(TASK OBJECTIVE) Retrieve every line from the records in which the word "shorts" occurs.

(SUPPLIED RECORDS)
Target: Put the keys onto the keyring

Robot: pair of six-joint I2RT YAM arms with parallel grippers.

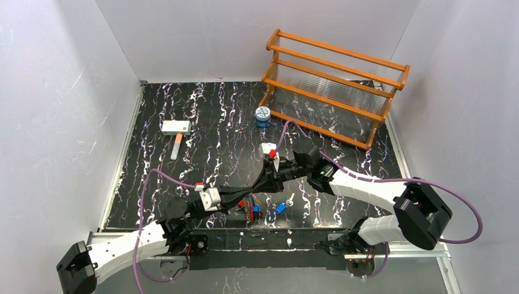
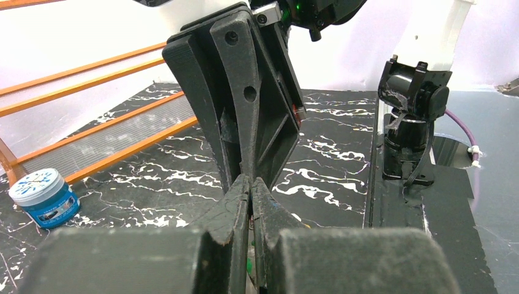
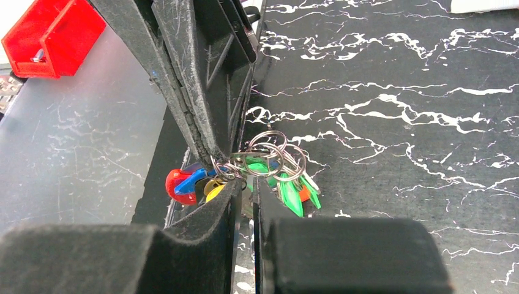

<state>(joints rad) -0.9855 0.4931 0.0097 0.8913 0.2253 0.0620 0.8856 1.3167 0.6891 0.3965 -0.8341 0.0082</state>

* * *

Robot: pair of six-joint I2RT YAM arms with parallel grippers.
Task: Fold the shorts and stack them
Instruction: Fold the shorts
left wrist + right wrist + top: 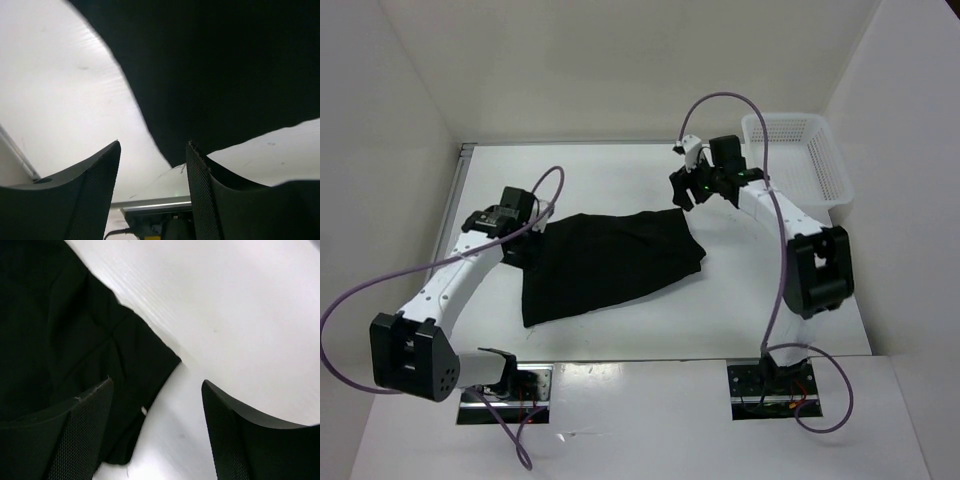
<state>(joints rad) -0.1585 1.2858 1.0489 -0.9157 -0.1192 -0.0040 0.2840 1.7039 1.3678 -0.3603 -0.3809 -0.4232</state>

(RESULT BELOW)
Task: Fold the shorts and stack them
Instruction: Fold the shorts

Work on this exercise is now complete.